> [Assignment]: Please write the listing below out again exactly, leaving every picture behind.

> [Data block]:

- - -

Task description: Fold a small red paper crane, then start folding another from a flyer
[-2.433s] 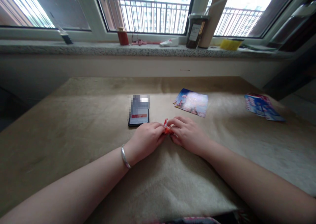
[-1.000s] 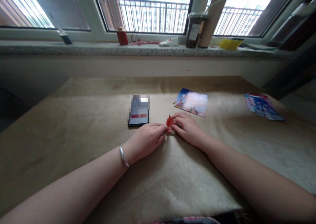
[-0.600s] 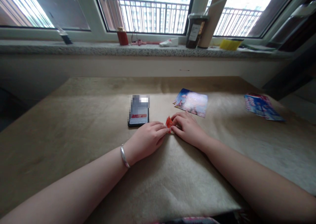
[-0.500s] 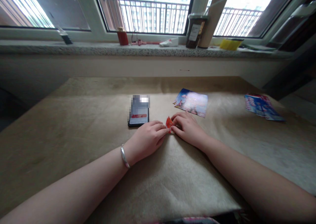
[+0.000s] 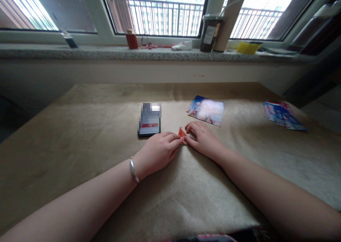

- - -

> [Reply to the task]:
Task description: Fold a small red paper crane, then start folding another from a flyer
[-2.433s] 
[-1.000s] 
[-0.600s] 
[-0.500s] 
[+0.000s] 

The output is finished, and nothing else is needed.